Yes you can, sometimes you can find culled lumbers that had a warp or milled too thin for re-sale as better grades of wood. Sometimes mahogany and so on, jut not what they would sell to me as a grade lumber, or 1, or 2 lumber.


----------



## b2rtch

My main source for wood is pallets and crates from work.
My minivan is again full of 6×4x1 that I loaded yesterday not yet unloaded. ( no nail in them)
I keep the best part to make what every I want to make and I feed everything else in my wood stove.
I have a lot of wood coming from Japan, a cedar like wood , tender but extremely pretty.
I did not buy a piece of wood in several years.
A friend of mine, a carpenter gives me a lot of wood also, he gave me 6×12 beams, old but never used (no nail) and he frequently brings me scrap wood for my stove.


----------



## Tennessee

It really depends on where you live, what the industries are, etc. 
I worked for a mechanical contractor, and the pallets that brought in the American made HVAC units were great. Big, long pieces of oak, usually somewhat green, but there was no expectation of return so the pallet was not insect treated.
There are two pallet manufacturers close to me, and one uses #2 or #3 white oak to do specialty pallets. Sometimes they throw in #1 if they run low, so they produce some really nice pallets. None of these are insect treated.
All pallets from overseas have to be insect treated by federal law, so look for a pallet that carried locally made things, like food. (Grocery stores sometimes have pallets in the back)
There is also a pallet rebuilding facility not too far from me. They take the wood that they don't think can be reused and put it in bins for the public to take. I've found some nice small pieces in that bin, but usually am not fast enough. I have better luck to go where my city dumps all their wood they pick up.
Currently the only pallet wood I have is large, weathered white oak 4X4 pieces that came off HVAC pallets, about 5' long apiece.


----------



## bigblockyeti

I worked in at a lumberyard in the millwork shop and we had a lot of stuff coming in on pallets, mostly from within the US so they were predominantly made from species only found within the US. This greatly reduced the chance of them being treated, but some of the wood actually looked great. At the time, one of the guys there burned wood to heat his house, between the two of us we could break down pallets pretty fast, he got the good burning wood, I got the wood better suited for woodworking. Usually the stringers yielded the best wood for me, even if the treads were of something interested, they were usually beat all to heck. Bottom line, if you can get them for free and have a way of disposing of ~85% - 90% of the crap wood, go for it. You have to put a value on your time too. For me 2 hours of work for 4 bdft. of red oak isn't worth it.


----------



## dhazelton

The hardwood pallets in my area are mostly ash and I have a woodstove, so I pick them up and they get used….BUT I have pulled a few boards that were like a mahogany that came from a place that sold hot tubs. I also have a few sticks of oak that have a nice flame figuring like you would see in a Craftsman piece of furniture.


----------



## CudaDude

I've got better things to do than try to pull those dang spiral shank pallet nails!!!


----------



## TheWoodenBoxes

The company I work for hires foriegn contractors to install machinery from all over the world. I have seen pallets made from all species of wood. I was told in other parts of the world, hardwood that we would consider beautiful are more available in their country.
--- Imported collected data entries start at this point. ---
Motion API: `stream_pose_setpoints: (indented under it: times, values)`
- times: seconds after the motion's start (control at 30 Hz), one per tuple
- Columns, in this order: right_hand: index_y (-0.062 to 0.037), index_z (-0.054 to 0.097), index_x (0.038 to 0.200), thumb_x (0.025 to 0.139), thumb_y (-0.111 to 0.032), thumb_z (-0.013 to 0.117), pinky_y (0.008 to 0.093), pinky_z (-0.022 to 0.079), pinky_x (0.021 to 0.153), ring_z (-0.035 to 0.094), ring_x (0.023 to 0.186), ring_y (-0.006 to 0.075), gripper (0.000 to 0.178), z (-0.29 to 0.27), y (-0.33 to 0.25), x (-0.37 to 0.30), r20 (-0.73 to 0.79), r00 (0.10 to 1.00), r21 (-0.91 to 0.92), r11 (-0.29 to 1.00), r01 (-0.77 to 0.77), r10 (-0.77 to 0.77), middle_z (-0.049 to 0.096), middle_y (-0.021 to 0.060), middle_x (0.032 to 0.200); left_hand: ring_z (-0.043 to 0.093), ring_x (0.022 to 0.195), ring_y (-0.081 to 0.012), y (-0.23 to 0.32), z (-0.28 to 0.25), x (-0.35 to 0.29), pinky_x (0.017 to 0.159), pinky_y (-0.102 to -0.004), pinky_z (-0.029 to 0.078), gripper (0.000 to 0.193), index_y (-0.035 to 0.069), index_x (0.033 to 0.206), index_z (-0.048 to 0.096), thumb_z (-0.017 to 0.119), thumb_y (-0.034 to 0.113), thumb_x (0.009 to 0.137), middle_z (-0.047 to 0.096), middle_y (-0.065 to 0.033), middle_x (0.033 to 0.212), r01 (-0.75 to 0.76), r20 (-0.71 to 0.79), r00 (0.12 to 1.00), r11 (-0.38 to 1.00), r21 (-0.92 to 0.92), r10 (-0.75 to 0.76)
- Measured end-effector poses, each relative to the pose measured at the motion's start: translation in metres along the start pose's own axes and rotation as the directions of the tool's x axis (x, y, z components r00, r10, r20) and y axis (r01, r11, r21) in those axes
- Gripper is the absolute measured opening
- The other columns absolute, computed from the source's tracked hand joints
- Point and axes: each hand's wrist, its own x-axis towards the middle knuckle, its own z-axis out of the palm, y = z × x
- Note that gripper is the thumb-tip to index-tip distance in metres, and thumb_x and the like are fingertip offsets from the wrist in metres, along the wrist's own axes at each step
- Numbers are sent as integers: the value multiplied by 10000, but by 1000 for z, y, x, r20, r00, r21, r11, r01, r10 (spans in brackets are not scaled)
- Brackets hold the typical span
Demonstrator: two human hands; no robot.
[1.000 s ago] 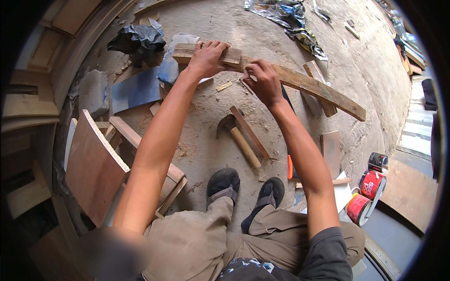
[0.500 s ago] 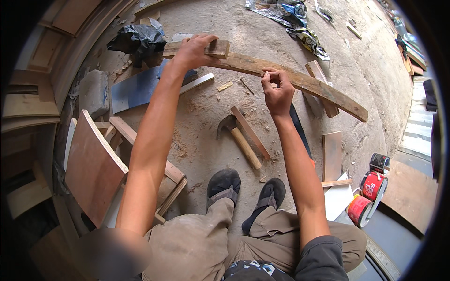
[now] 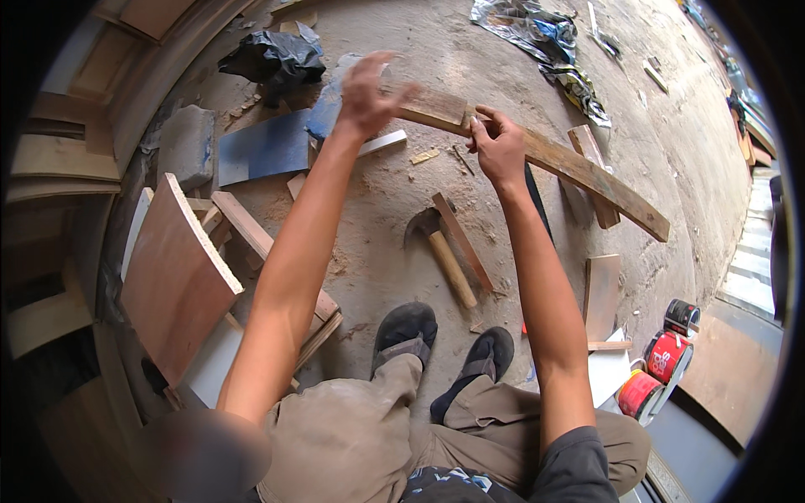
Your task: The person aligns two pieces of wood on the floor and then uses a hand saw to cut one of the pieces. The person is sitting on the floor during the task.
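A short wooden block (image 3: 436, 107) lies along the top of a long wooden plank (image 3: 587, 180) that slants down to the right. My left hand (image 3: 366, 96), blurred by motion, is at the block's left end with thumb and fingers spread. My right hand (image 3: 501, 151) is pinched at the block's right end, over the plank. Whatever sits between its fingertips is too small to make out. Below lie a claw hammer (image 3: 449, 264) with a wooden handle and a thin wood strip (image 3: 463, 241).
On the left stand a curved-looking board (image 3: 176, 285) and wood offcuts; beyond them are a blue panel (image 3: 264, 149) and a black plastic bag (image 3: 277, 63). A crosspiece (image 3: 594, 172) is under the plank. Red and black cans (image 3: 667, 356) stand at right.
The short block has shifted right along the plank, its end now near my right hand. My left hand has loosened from around the block and moved slightly right. The view has shifted a little.
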Motion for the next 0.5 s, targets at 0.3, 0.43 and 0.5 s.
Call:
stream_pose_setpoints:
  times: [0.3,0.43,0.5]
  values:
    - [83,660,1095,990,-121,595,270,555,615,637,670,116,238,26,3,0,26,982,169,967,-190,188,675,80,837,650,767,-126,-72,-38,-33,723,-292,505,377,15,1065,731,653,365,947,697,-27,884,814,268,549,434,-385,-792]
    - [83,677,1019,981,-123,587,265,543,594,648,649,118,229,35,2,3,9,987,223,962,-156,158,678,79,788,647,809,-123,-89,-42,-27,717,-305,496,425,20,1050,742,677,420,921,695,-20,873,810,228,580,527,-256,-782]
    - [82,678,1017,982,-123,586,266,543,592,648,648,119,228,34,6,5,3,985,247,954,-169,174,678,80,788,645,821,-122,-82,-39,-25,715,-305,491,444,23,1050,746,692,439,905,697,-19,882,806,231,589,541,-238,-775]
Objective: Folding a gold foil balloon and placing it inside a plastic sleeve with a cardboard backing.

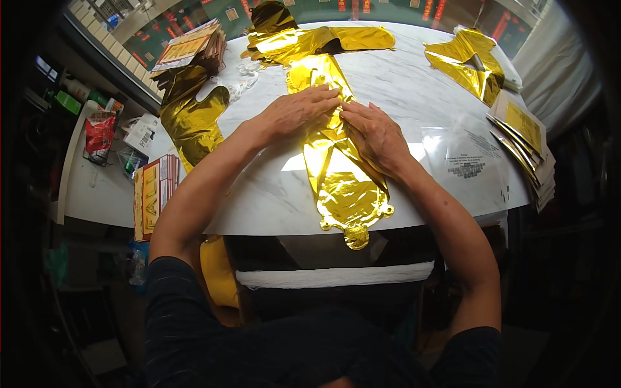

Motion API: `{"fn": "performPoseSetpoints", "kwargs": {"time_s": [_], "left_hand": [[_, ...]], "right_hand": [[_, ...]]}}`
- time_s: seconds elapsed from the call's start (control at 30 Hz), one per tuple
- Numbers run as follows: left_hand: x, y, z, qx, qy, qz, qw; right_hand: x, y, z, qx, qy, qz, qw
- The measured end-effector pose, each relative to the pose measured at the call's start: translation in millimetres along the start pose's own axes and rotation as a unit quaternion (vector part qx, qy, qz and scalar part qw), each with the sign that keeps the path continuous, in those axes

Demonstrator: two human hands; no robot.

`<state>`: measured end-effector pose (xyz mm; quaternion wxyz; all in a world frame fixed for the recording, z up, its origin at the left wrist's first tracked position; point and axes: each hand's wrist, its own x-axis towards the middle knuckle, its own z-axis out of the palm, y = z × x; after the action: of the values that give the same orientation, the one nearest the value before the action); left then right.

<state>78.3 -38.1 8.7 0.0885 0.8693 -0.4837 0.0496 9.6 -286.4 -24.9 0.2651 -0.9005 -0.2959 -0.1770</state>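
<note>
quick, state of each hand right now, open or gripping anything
Left hand: open, fingers laid across the gold foil piece.
Right hand: on the same foil; whether it grips or just presses cannot be told.

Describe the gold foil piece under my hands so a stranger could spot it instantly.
On the white marbled table, find your left hand and right hand near the middle. Beneath them lies a long gold foil piece, its small rounded tab overhanging the near edge. Unlike the other gold foil pieces, only this one has hands on it.
</note>
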Motion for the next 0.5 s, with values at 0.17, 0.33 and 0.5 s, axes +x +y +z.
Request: {"fn": "performPoseSetpoints", "kwargs": {"time_s": [0.17,0.33,0.5], "left_hand": [[-0.8,-1.5,-2.6,-0.018,-0.025,-0.026,0.999],[-3.5,-1.1,-9.5,-0.028,-0.054,-0.064,0.996],[-7.1,-8.7,-11.8,-0.027,-0.054,-0.054,0.997]], "right_hand": [[1.2,-0.4,-1.2,-0.004,-0.002,0.001,1.000],[1.0,-2.7,-3.3,0.000,-0.007,0.009,1.000],[2.2,-2.9,-2.6,-0.005,-0.005,0.006,1.000]]}}
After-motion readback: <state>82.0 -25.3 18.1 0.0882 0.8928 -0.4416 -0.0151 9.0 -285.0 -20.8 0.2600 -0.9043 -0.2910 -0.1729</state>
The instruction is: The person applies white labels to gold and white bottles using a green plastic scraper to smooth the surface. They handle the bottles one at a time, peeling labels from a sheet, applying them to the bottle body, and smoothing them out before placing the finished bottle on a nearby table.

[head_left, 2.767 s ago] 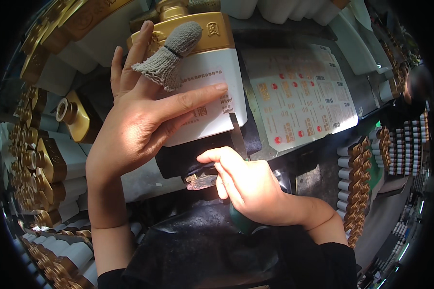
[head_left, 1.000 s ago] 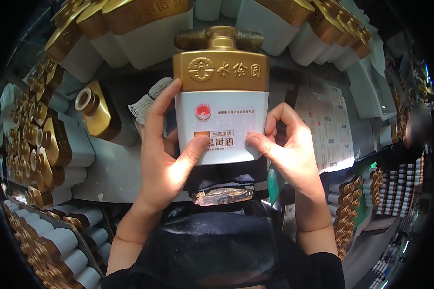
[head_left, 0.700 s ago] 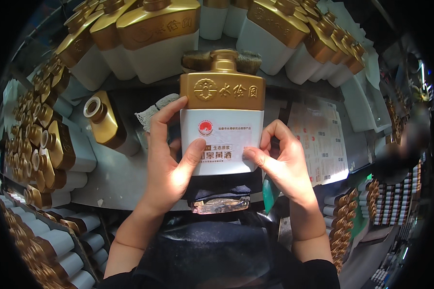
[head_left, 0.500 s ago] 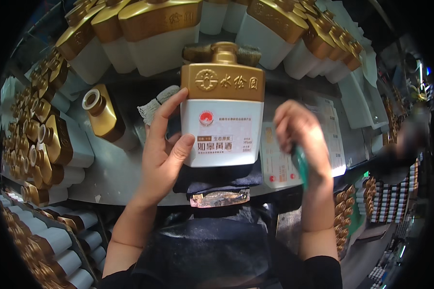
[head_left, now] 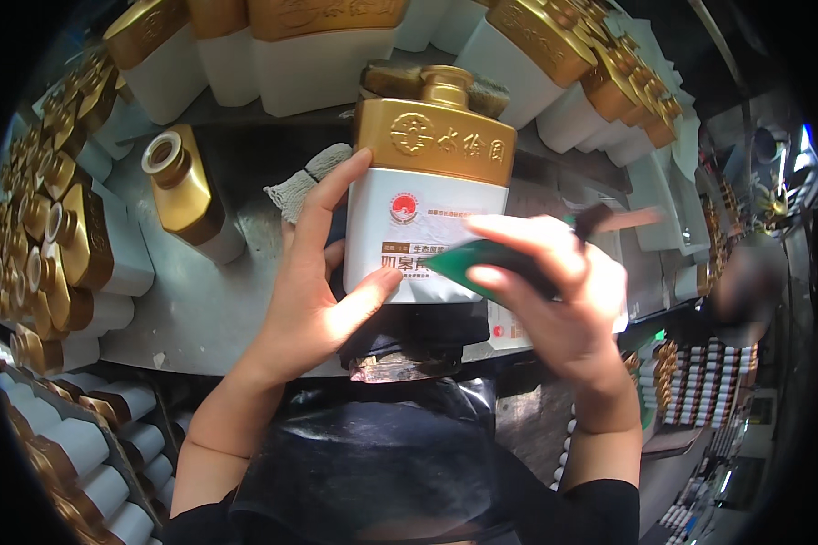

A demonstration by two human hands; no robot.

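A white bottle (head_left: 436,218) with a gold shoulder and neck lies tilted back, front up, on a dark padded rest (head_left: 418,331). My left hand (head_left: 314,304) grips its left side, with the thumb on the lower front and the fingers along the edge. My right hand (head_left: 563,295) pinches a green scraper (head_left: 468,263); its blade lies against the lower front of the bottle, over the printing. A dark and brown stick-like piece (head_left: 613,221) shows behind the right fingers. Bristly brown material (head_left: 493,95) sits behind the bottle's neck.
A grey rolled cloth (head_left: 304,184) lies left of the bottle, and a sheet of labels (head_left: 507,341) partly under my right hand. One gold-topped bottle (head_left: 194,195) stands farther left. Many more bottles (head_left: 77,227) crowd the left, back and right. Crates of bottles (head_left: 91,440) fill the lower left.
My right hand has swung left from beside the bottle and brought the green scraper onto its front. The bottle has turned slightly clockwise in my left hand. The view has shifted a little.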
I have seen pallets made entirely from solid walnut.


----------



## b2rtch

I do not pull the nails anymore, I just cut what I can use with an electric chain saw and use everything else in my wood stove.
Last year we had some big air handlers coming on pallets entirely made of white oak. 
I saved a lot of it , the larger pieces are probably 8×12x8" to 10" long.
I did not use any of it yet.


----------



## oldnovice

My source of pallet cut offs were oak and I like oak.
I didn't need to worry about any nails, screws, or staples as these were cut offs only.


----------



## alohafromberkeley

Good wood? Some white oak, maple I could identify, but most pallets are some mystery white wood. I don't worry about chemicals because I volunteer at a food pantry and all our food is brought to us by the county Food Bank on pallets. They have to be food safe. That said, we are incredibly lucky to have a volunteer who has turned pallets into a bench for clients to wait on and a huge container to stack cardboard in.Also built playhouses for the preschool next door.


----------



## sixstring

I've found that pallets used for landscaping rock and often bricks or any other concrete/stone are more likely to have oak runners. Gotten some pretty cool oak with tons of industrial character. Check your local landscaping suppliers to see what they've got.


----------



## mojapitt

The main cabinet shop locally told me that they ordered a large shipment of mahogany. It came in on pallets made of mahogany. What is exotic in one area may be trash wood to another. We have gotten pallets in here of maple and cherry.


----------



## BigDaddyO

Pallets are a lot of work but so far i have found

Maple
Sycamore
Oak
Mahogany
Walnut
eucalyptus
lots of junk pine

i haven't gotten pallets in about a year since i now have a compact car but one thing i started doing is testing the weight of the pallets. if they are heavy, then it's going to be good wood. if they are lite then they are junk pine and I passed on those.


----------



## Finn

In the last century I worked in the HVAC trade and had access to a lot of pallets that we got the 10' x 4' sheets on so the pallets were made of three 4×4's ten feet long and about five of them five feet long. The steel came from Asia so the wood included Gum, oak, walnut,appitong,eucalyptus, mahogany and mystery woods. I learned a lot of woodworking using this free wood. I also have used pallets from the USA but they were mostly pine& oak. These are a few of the items I made using mostly pallet wood:


----------



## palaswood

Wow Jim Flinn, those are some wonderful results with pallet wood! ^

I am seeing a lot of rubberwood in pallets (imported), along with tons of red oak (domestic), and some eucalyptus as well. I see some acacia now too, coming from vietnam. What acacia i've seen has been fumigated with methyl bromide, and thats where most people stop and say NO WAY. But after doing the research, methyl bromide is neither particularly unsafe for humans in the miniscule amounts that could possibly be lingering on the wood, nor is there any evidence to suggest that any of the chemical remains on the wood at all. The process involved actually dictates that the methyl bromide be disspiated to less than 5ppm BEFORE it even leaves the gas chamber. Aeration removes the rest. Coupled with the fact that >50ppm of methyl bromide was deemed acceptable in our FOOD as recently as the 1970s, when it was used as a pesticide in the production of grains and cereals, I am not convinced its unsafe. Its still used today when preparing strawberry fields domestically.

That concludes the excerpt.